> EXERCISE PROMPT
Look through the lines below and extract any with the word "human".

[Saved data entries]
--

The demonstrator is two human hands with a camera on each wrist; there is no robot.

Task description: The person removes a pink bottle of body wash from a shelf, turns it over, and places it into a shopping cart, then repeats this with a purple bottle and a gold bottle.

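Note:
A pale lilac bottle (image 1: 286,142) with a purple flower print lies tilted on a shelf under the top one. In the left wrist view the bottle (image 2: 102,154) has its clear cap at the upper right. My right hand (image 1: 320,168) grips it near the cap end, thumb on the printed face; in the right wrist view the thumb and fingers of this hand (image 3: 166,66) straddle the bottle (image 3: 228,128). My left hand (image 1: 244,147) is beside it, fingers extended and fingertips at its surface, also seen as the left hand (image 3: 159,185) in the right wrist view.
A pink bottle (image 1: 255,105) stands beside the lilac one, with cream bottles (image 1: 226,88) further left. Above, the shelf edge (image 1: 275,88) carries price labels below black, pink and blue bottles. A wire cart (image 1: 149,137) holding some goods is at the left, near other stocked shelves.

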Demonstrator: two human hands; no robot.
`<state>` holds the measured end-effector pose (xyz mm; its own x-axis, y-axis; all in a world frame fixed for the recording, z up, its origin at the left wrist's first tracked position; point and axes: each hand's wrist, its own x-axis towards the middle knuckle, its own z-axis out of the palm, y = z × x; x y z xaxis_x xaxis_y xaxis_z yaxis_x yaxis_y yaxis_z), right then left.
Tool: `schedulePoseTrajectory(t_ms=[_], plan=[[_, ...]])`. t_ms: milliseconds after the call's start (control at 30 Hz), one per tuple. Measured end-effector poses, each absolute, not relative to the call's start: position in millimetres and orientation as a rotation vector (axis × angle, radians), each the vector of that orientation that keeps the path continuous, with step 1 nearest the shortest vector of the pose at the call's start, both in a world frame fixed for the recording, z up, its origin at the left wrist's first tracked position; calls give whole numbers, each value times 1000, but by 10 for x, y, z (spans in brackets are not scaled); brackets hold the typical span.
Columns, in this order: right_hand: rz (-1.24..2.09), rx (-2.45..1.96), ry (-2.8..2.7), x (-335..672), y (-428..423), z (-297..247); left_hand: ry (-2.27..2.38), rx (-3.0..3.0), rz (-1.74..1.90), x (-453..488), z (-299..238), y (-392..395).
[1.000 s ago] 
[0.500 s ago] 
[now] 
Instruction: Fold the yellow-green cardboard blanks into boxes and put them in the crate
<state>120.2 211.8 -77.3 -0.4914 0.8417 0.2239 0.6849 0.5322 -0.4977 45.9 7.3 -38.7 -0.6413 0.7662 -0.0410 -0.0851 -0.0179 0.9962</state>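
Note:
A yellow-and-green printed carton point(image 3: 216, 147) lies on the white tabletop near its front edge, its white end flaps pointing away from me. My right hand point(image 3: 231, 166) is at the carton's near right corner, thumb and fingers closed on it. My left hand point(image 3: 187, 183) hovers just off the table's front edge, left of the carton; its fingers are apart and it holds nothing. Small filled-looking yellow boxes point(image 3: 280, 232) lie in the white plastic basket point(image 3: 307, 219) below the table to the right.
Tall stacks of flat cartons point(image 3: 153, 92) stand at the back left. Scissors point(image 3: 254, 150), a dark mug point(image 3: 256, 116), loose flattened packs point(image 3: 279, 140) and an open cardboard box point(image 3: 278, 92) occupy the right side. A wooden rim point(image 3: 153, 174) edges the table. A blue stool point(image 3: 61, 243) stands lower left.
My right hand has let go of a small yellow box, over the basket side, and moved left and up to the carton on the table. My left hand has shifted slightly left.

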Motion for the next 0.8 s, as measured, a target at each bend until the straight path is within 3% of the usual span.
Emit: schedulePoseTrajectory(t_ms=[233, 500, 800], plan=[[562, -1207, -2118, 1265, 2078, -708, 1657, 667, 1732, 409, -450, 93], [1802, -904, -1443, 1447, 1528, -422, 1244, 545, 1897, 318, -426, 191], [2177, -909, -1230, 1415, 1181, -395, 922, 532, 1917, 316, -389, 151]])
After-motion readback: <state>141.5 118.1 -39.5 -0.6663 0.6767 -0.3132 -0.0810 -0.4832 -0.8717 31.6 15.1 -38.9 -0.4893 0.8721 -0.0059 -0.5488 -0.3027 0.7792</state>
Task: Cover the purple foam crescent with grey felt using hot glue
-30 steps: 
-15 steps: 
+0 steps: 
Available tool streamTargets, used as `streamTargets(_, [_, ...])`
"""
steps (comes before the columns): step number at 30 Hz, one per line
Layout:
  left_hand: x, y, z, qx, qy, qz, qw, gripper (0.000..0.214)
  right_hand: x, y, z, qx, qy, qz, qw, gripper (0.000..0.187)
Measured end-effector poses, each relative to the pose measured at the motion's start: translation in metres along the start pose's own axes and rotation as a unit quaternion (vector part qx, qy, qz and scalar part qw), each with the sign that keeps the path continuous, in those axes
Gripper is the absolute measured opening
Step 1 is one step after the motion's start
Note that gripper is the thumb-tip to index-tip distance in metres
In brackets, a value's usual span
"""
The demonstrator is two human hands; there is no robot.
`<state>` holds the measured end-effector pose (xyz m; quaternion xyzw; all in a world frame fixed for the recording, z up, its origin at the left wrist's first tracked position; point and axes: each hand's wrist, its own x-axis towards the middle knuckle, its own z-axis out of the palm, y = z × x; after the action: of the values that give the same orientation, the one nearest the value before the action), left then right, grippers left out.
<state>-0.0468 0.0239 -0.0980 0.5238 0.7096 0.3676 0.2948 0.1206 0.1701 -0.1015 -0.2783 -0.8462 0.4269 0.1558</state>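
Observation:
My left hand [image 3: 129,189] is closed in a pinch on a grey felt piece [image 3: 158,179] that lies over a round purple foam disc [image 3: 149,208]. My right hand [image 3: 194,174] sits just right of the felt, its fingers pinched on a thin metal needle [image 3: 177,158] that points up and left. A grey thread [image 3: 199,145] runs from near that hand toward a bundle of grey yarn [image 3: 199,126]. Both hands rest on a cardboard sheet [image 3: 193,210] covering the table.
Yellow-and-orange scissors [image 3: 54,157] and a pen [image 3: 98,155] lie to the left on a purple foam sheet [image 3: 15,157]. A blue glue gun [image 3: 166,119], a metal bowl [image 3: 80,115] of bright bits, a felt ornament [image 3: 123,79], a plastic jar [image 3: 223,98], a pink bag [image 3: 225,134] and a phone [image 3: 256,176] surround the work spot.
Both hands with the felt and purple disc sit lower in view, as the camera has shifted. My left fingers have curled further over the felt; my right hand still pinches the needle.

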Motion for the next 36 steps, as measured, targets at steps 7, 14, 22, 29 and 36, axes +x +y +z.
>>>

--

> RESULT OF THE EXERCISE
The demonstrator is two human hands with a camera on each wrist; there is no robot.
Demonstrator: two human hands; no robot.
The demonstrator is two human hands; there is no robot.

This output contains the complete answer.